# Eurotunnel, >3.5t and pets



## uncleswede (Apr 16, 2010)

Hi,

Just saw this on the Eurotunnel web site...



> Vans can be accepted on our passenger service as along as the gross laden weight of the vehicle does not exceed 3.5 tons, the volume of goods being carried does not exceed 3 cubic metres and the goods are for private use only. If, however, the weight is more than 3.5 tons gross laden, the volume of goods being carried exceed 3 cubic metres or the goods are commercial, you will need to call our Freight Sales office on 01303 28 22 44 for further information.
> 
> Please note that if the goods are for private use and the volume of goods exceed 3 cubic meters you would also have to travel on our Freight service.
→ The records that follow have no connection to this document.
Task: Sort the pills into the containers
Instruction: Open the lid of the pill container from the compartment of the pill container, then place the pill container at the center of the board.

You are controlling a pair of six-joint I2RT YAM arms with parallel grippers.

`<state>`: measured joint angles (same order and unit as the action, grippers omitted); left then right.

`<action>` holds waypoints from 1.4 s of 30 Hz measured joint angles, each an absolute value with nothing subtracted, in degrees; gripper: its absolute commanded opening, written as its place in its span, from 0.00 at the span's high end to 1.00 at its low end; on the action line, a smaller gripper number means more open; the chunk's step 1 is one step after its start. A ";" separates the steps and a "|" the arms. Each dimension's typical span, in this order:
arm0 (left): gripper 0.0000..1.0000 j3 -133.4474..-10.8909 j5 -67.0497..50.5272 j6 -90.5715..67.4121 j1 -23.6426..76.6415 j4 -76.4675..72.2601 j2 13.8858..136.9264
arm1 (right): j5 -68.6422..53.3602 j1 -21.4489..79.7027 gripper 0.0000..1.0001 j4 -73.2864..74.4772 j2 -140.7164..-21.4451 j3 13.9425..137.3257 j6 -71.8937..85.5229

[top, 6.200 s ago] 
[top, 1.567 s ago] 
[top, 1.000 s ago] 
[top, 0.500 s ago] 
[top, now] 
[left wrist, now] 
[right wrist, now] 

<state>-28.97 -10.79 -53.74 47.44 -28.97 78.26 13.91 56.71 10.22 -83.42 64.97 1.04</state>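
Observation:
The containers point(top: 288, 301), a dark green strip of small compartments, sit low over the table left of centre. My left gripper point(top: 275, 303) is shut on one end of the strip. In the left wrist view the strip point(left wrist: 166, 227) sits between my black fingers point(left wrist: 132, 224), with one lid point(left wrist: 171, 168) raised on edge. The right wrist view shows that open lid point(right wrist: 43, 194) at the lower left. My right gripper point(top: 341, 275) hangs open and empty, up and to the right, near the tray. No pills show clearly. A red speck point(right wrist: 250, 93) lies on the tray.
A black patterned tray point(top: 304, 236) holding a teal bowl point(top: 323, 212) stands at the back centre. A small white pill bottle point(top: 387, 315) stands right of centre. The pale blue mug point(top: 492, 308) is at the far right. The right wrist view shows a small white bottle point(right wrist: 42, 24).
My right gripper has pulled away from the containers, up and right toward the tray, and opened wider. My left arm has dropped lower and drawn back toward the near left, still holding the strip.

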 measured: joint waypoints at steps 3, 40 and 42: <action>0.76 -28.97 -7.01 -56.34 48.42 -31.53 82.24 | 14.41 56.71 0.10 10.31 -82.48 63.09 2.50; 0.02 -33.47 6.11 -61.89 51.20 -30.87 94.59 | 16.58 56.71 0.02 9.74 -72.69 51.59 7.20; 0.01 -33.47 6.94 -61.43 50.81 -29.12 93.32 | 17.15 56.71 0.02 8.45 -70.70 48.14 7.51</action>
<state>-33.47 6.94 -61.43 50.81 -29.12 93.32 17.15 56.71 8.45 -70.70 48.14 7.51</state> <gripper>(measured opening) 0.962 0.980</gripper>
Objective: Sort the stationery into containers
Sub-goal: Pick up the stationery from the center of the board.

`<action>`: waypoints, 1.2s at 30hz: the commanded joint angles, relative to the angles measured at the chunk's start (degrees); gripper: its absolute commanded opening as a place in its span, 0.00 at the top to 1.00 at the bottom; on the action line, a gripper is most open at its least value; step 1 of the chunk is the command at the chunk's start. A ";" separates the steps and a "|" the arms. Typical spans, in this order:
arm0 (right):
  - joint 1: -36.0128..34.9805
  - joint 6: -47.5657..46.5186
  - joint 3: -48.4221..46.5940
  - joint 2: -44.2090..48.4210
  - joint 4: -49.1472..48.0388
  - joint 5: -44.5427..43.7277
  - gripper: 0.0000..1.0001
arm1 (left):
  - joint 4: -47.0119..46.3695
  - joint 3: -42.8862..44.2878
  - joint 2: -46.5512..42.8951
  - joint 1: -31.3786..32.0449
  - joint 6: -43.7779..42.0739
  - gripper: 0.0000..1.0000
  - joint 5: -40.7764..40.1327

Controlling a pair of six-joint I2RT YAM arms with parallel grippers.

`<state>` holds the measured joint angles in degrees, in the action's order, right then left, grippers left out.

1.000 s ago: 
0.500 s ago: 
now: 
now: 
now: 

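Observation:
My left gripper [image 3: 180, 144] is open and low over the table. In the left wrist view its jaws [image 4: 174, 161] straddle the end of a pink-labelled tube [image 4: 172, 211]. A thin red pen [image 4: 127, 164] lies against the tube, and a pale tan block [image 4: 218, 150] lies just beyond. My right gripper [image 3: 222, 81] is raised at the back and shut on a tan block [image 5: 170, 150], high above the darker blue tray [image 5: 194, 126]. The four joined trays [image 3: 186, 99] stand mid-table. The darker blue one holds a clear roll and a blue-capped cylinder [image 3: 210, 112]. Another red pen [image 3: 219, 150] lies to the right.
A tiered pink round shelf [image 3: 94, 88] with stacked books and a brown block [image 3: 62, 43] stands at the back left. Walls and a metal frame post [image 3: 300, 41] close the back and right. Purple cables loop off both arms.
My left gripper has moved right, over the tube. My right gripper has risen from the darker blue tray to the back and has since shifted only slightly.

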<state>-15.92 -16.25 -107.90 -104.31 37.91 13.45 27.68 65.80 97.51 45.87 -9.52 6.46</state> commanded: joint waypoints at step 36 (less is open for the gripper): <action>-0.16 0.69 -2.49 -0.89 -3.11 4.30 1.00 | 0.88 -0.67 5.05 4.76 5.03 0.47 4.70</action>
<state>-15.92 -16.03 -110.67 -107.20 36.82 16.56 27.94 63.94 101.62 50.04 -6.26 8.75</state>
Our Freight service is unable to carry children under the age of 12 years or pets.
> 
> If you are unsure if the contents of your vehicle will exceed three cubic meters, please call us on 08443 35 35 35.


Having just bought a 4t van and intending to take our pet with us on our travels, this is a bit of a pain.

Has anyone found a way around this?

Cheers
CD


----------



## xgx (Oct 14, 2005)

You want to travel 'Freight'?

You mention van ...is it a van or a motorhome?


----------



## Morphology (Jul 23, 2010)

That's for vans (ie potentially commercial goods) not Motorhomes - they just have a single 'Motorhome' tick box and, as far as I know, they don't care what your weight is.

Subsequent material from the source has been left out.